#### [TASK DETAILS]
Line by line, repeat the material below exactly and leave the images out.

※

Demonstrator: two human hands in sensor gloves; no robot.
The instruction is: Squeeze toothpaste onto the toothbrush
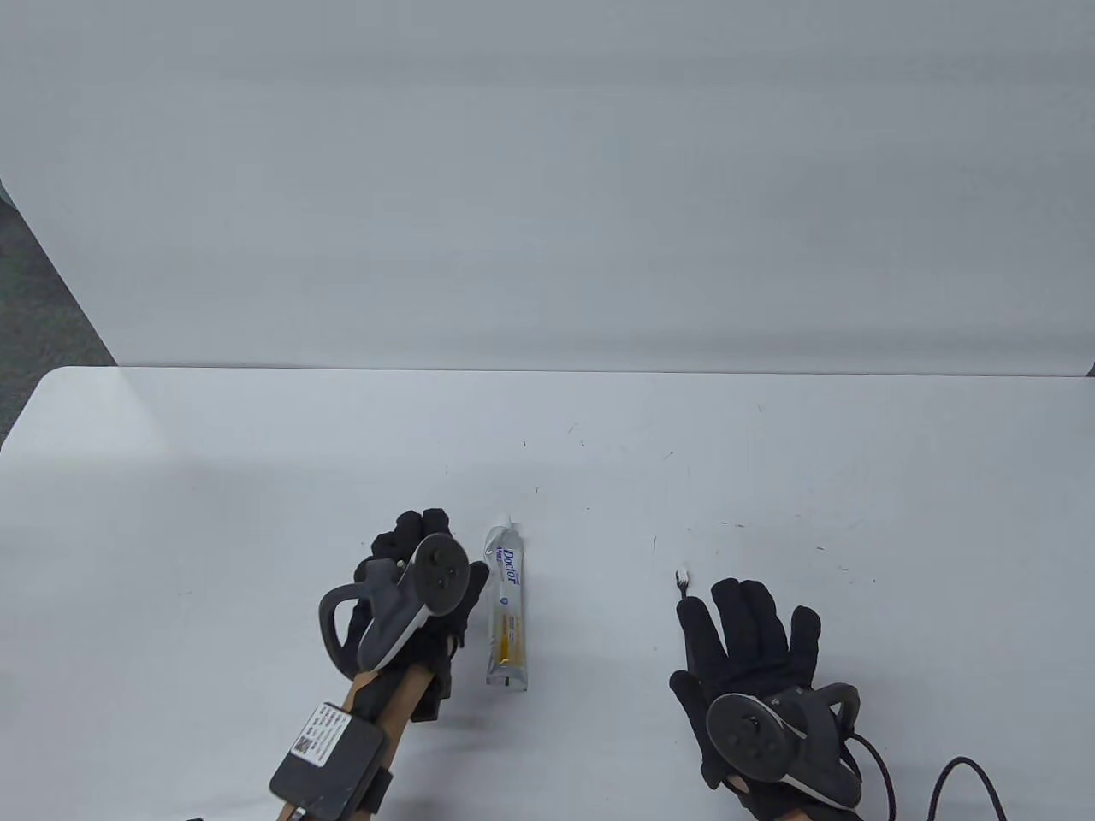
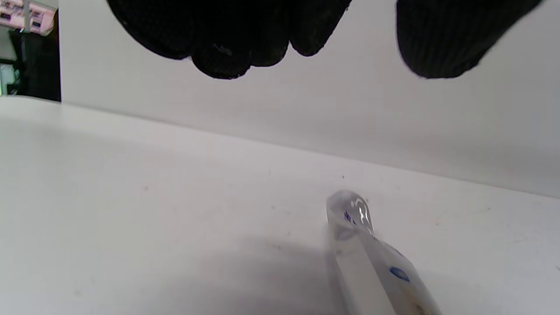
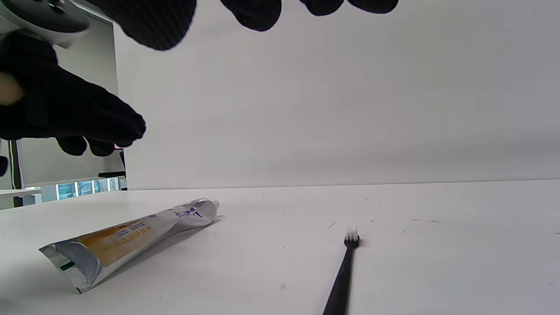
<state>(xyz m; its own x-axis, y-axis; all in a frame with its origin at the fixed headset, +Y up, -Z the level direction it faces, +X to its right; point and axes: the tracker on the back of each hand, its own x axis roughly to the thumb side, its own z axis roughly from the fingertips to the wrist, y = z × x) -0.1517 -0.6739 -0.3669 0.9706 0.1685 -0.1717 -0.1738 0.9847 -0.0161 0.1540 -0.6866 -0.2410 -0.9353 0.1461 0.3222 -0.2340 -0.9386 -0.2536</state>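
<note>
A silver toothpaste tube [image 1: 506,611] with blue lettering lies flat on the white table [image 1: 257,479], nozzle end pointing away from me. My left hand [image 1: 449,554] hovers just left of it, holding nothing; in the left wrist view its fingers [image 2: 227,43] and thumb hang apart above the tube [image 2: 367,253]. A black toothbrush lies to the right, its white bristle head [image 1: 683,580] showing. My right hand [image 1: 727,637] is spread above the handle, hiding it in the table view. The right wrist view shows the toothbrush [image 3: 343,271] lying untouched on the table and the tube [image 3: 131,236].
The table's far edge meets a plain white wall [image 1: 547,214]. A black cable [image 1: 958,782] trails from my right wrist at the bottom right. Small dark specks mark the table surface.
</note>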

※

#### [TASK SOLUTION]
Demonstrator: two human hands in sensor gloves; no robot.
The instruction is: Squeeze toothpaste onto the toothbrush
<state>(xyz m; its own x-axis, y-axis; all in a frame with its origin at the fixed headset, +Y up, -Z the level direction it faces, +X to its right; point and axes: the tracker on the back of each hand, its own x axis roughly to the thumb side, its own z axis roughly from the fingertips to the wrist, y = z × x) -0.1517 -0.6739 -0.3669 0.9706 0.1685 -0.1717 -0.1738 0.9847 -0.0161 0.1540 -0.6866 -0.2410 -0.9353 0.1461 0.3222 -0.2340 -0.9386 -0.2536</state>
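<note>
A silver toothpaste tube [image 1: 506,611] with blue lettering lies flat on the white table [image 1: 257,479], nozzle end pointing away from me. My left hand [image 1: 449,554] hovers just left of it, holding nothing; in the left wrist view its fingers [image 2: 227,43] and thumb hang apart above the tube [image 2: 367,253]. A black toothbrush lies to the right, its white bristle head [image 1: 683,580] showing. My right hand [image 1: 727,637] is spread above the handle, hiding it in the table view. The right wrist view shows the toothbrush [image 3: 343,271] lying untouched on the table and the tube [image 3: 131,236].
The table's far edge meets a plain white wall [image 1: 547,214]. A black cable [image 1: 958,782] trails from my right wrist at the bottom right. Small dark specks mark the table surface.
</note>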

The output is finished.